The Risks Digest

The RISKS Digest

Forum on Risks to the Public in Computers and Related Systems

ACM Committee on Computers and Public Policy, Peter G. Neumann, moderator

Volume 11 Issue 14

Wednesday 20 February 1991

Contents

o Another Computer Application fiasco story
Christopher Allen
o Software failures and safety of American (Red Cross) blood supply
Rob James
o MD-11 computer problems
Steve Bellovin
o More on very reliable systems
Anthony E. Siegman
o Re: Predicting system reliability
Henry Spencer
o Broadcast LANs and data sensitivity
Henry Spencer
o Re: software warranties (re: SysV bug)
Brian Kantor
David Lamb
Steve Eddins
Peter da Silva
Henry Spencer
Flint Pellett
o Info on RISKS (comp.risks)

Another Computer Application fiasco story

Christopher Allen <Allen@RELAY.PRIME.COM>
20 Feb 91 11:09:43 EST
The following copied from the (Manchester, UK) Guardian Weekly, Feb 17, 1991:

                         High-tech blackout

Whitehall's auditors are unable to verify Foreign Office spending last
year because of a breakdown in the main computer controlling the accounts.
John Bourn, the Comptroller and Auditor General, has refused to approve the
Foreign Office accounts, covering embassies, Nato, the United Nations, military
aid, the BBC World Service, and the British Council, because the ministry
cannot produce accurate evidence of the spending.

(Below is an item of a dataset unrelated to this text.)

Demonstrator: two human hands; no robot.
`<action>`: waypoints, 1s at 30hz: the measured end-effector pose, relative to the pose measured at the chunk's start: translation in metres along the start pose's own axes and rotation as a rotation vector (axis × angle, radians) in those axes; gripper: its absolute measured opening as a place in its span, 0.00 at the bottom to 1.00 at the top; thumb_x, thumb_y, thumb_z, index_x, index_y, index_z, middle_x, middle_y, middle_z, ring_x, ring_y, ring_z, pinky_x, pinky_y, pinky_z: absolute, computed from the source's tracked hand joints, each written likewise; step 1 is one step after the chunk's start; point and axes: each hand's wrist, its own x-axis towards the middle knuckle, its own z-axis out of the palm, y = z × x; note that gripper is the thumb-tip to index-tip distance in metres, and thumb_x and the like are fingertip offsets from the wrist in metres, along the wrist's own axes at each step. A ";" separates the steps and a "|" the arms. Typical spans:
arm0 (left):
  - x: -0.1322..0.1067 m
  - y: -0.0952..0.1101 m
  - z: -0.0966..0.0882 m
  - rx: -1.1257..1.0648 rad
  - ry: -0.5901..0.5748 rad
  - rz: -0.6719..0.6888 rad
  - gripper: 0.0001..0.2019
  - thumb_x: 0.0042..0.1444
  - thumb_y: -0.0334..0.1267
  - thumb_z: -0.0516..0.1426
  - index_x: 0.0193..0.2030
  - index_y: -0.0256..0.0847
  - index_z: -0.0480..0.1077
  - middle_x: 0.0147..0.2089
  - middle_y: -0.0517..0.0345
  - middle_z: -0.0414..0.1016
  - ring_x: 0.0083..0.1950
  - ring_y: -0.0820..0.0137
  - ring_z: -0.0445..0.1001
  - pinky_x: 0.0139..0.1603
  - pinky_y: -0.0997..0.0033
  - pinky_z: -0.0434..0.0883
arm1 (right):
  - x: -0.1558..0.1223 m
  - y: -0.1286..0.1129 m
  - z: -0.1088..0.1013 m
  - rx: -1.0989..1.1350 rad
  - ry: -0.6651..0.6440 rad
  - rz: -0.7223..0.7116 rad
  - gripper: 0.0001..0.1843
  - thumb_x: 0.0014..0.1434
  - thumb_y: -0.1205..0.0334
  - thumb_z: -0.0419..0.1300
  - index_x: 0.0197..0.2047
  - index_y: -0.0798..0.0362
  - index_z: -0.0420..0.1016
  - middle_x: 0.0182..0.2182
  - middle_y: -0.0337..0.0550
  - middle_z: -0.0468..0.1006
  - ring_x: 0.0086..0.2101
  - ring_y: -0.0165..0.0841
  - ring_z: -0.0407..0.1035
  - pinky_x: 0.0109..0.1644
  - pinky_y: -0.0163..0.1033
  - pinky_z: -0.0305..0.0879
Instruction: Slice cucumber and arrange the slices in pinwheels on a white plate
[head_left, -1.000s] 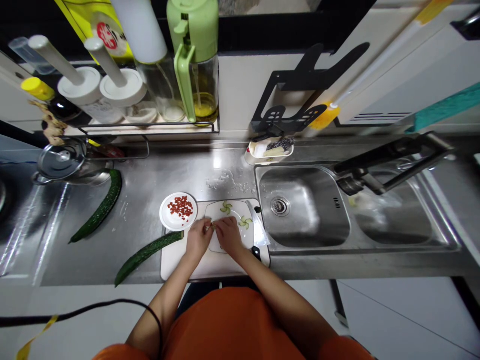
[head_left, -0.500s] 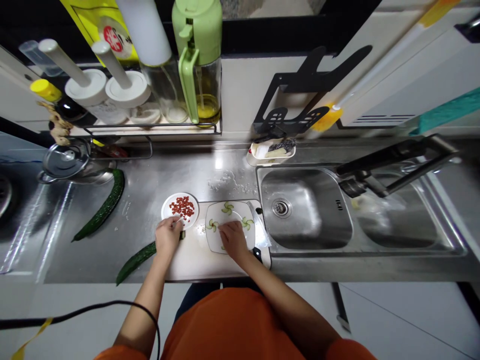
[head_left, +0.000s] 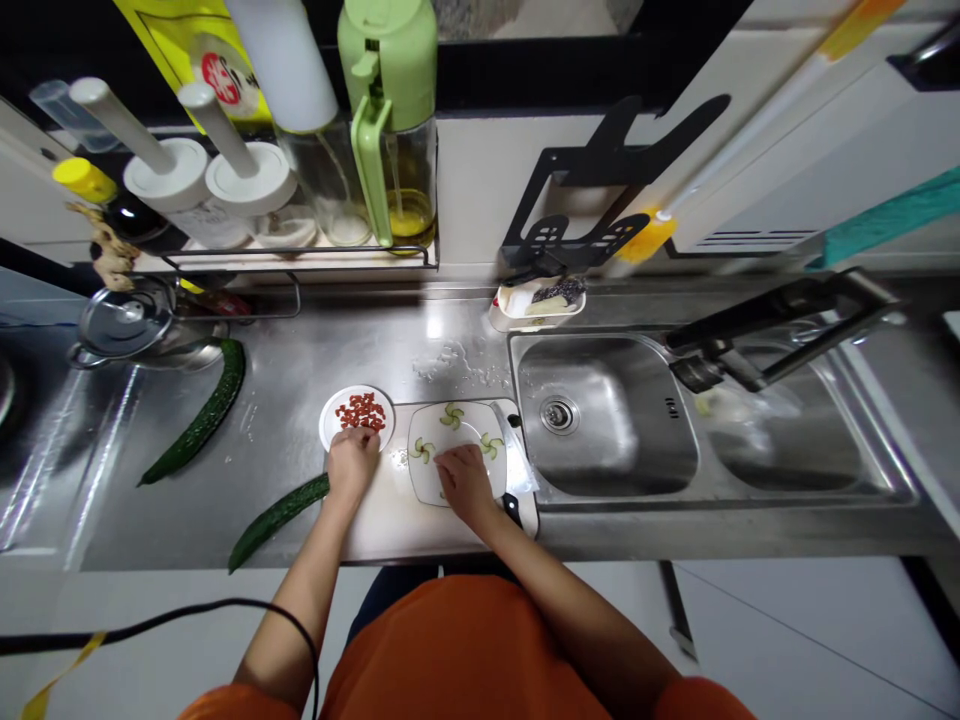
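Observation:
A small white round plate (head_left: 324,420) holds a heap of small red pieces (head_left: 360,410) that look like goji berries. At its near edge, my left hand (head_left: 352,465) is closed, its curled fingertips by the red pieces. My right hand (head_left: 466,482) hovers low over a squarish white plate (head_left: 421,487), fingers pinched together; anything between them is hidden. Thin green slices (head_left: 451,416) lie fanned like pinwheels on that plate, and the hand partly covers one near the front. A cut cucumber (head_left: 277,518) lies left of my left wrist. Beneath the plates is a white cutting board (head_left: 386,525).
A knife (head_left: 517,455) lies along the board's right side, beside the double sink (head_left: 607,400) and black faucet (head_left: 780,330). Farther left are a whole cucumber (head_left: 199,425) and a lidded pot (head_left: 127,320). A seasoning rack (head_left: 300,262) with an oil bottle (head_left: 397,130) stands behind.
My left hand has moved slightly right and up, and its fingers are now curled at the red pieces. My right hand stays over the squarish plate. The view has shifted slightly.

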 end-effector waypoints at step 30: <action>0.014 0.099 0.029 -0.408 -0.170 0.282 0.06 0.52 0.33 0.58 0.34 0.42 0.77 0.36 0.56 0.79 0.39 0.69 0.74 0.42 0.70 0.69 | 0.022 0.022 -0.030 -0.126 0.094 0.064 0.13 0.59 0.69 0.52 0.41 0.55 0.78 0.34 0.48 0.75 0.39 0.39 0.61 0.46 0.44 0.59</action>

At one stage auditors found discrepancies totalling 458 million pounds between
the money granted to the Foreign Office and their own records.  After extensive
checking the auditors were left with 26 million pounds of imbalances in
accounts for embassies, external relations, the BBC and the British Council.

The trouble began when it was decided to replace its six-year-old computer
system with a new high-technology version.  Ministers allocated 560 thousand
pounds for the scheme, but ended up paying 937 thousand pounds employing a
software company, Memory Computers, which failed to deliver on time and went
into liquidation just after it did deliver.  Meanwhile, a hard disc shattered
inside the old computer, destroying all the information, and leaving officials
to rely on the new untried system.  Within months it started shutting down
unexpectedly, and inexplicably posting money to the wrong accounts.  All the
bookkeeping staff left and their replacements were not able to familiarise
themselves properly with the system to prevent further errors.

A consultant from the bankrupt software company is now working for the FO at a
salary of 53 thousand pounds a year to try to solve the problems.  MPs on the
Commons Public Accounts Committee are to summon Sir Patrick Wight, permanent
secretary at the FO, to explain the mess.

[FO=Foreign Office, MP=Member of Parliament, 1 pound ~ $2]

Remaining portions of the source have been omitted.